La seconde porte s'ouvre, un femme en blouse blanche, m'énumère comme un robot les vêtements et bijoux à retirer, je me retrouve donc torse nu, pieds nus et en jean. L'énorme machine ronronne et la séance peut commencer. La radiologue m'attrape le sein gauche et l'aplatit entre deux plaques de verre, j'avoue que cela fait, même sans être bien douillette, un peu mal,. Elle s'éclipse pendant que les rayons X me traversent.

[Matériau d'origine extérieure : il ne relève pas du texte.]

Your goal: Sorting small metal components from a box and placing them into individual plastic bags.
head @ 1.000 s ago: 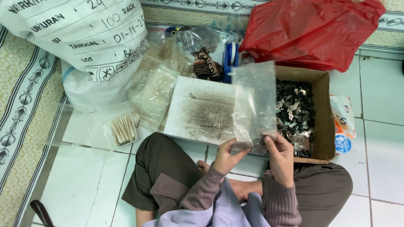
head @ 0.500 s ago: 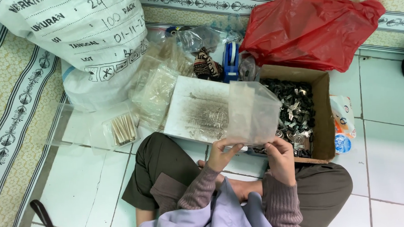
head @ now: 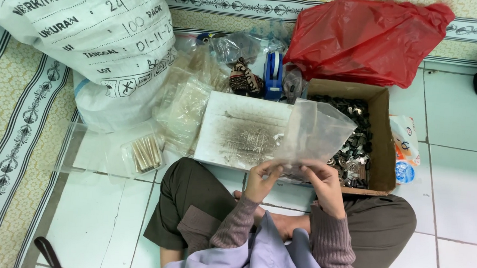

La séance est un peu acrobatique, on lève les bras, on le retourne, on se penche, on se recule, et toujours les seins aplatis comme des galettes. Au bout d'une vingtaine de minutes de gesticulations en tous genre, elle me renvoie dans ma cellule de décompression
Surtout ne vous rhabillez pas, je dois d'abord vérifier les clichés
Quel solitude ! les seins à l'air, progressivement on se fait du mouron, si elle ne revient pas c'est qu'il y a un problème. Je tend l'oreille pas un bruit, peut-être quelques murmures ils parlent de mon cas . Le temps est suspendu ! Je sens l'adrénaline monter en moi, la mammo mieux qu'un Stephen King, je suis là à me faire mon cinéma, je n'arrive plus à contrôler le fil de ma pensée car mes émotions reviennent toujours vers les images
Voilà je me suis fait bien peur et maintenant je suis heureuse.